Um estudante e quatro PMs tiveram ferimentos leves; outro estudante foi detido. O desfecho não foi pior, porque uma chuva forte, por volta das 13h, dispersou a confusão, e todos correram para se abrigar sob marquises, bancas de jornal e nas arcadas da Faculdade de Direito do largo São Francisco, da USP.
A manifestação fazia parte do dia nacional de protesto, convocado pela União Nacional dos Estudantes (UNE) e pela União Brasileira dos Estudantes Secundaristas (Ubes), para pressionar pela instalação da CPI da Corrução, em Brasília, e por melhores condições no ensino público.
O protesto em São Paulo começou na avenida Paulista, de onde os estudantes foram em passeata até o centro.
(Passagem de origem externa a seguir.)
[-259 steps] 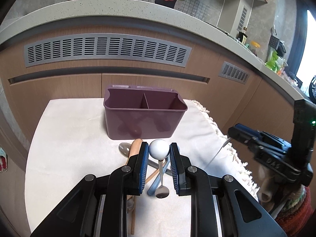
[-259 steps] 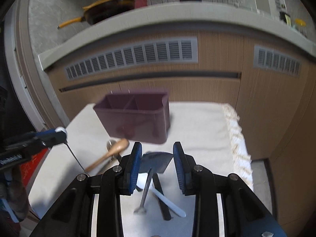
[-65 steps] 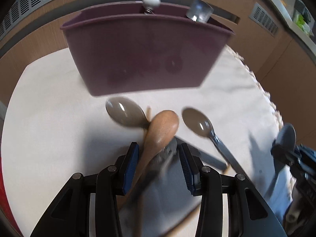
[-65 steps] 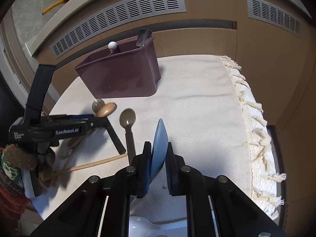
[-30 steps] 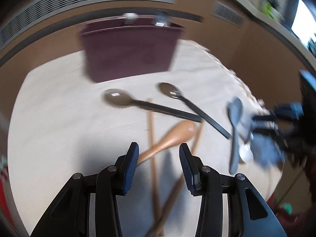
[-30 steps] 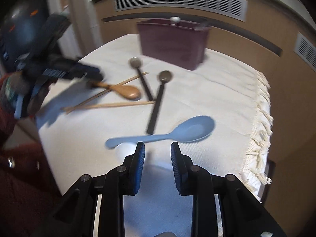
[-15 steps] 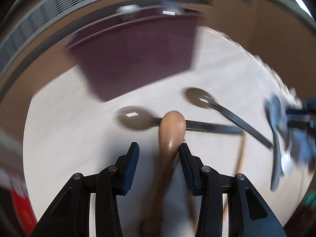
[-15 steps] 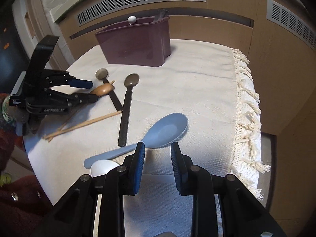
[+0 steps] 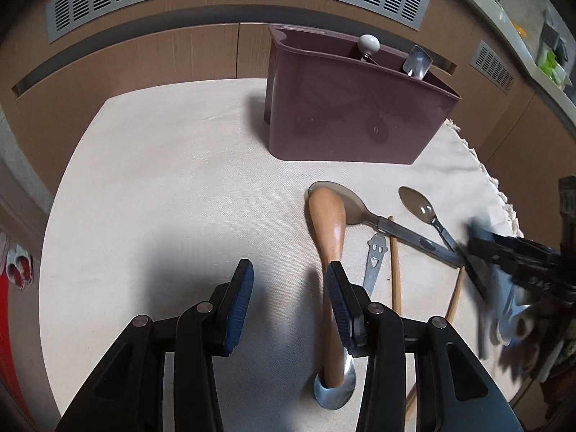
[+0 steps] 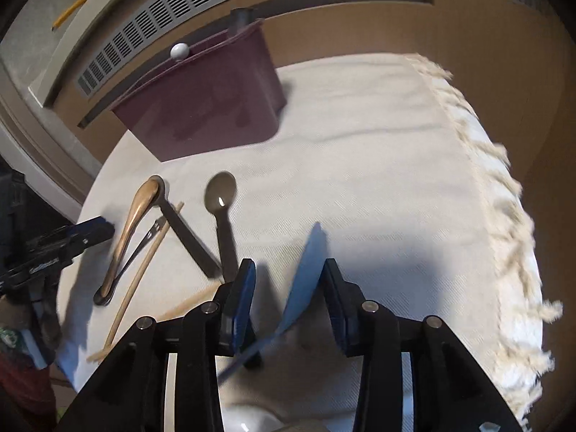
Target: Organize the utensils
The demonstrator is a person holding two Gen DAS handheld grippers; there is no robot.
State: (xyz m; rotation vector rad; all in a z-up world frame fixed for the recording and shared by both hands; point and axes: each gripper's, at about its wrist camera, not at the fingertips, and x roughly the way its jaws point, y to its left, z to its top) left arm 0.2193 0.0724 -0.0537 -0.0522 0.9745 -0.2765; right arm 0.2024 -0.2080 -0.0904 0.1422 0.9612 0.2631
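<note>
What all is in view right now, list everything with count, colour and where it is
caddy: one, purple, back of the cloth
knob utensil: one, white top, in the caddy
metal utensil: one, silver, in the caddy
wooden spoon: one, tan, on the cloth beside the left gripper's fingers
dark spoons: two, grey-brown, on the cloth
chopsticks: two, wood, on the cloth
small metal spoon: one, silver, under the wooden spoon
blue spoon: one, on edge between the right jaws
cloth: one, cream, fringed
left gripper: open, nothing between its jaws
right gripper: jaws opening
</note>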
O congestionamento chegou a 63 km, o dobro do meio-dia das quartas-feiras.
A direção da UNE, por meio de sua assessoria de imprensa, disse não ter visto nenhum policial agredido e que a situação saiu do controle, porque os estudantes reagiram a um investida da PM.
No Rio de Janeiro, milhares de universitários e secundaristas fecharam ontem as pistas da avenida Presidente Vargas, uma das mais movimentadas do centro do Rio. Na Cinelândia (centro), estudantes jogaram garrafas de plástico e ovos em carros da Polícia Militar.
Segundo a polícia, ninguém foi preso. Também não houve registro de pessoas feridas.
O tumulto ocorreu em frente à Câmara de Vereadores. A PM não reagiu. Havia em volta da Câmara pelo menos 200 policiais de três batalhões, do Grupamento Especial Tático-Móvel e do Batalhão de Choque.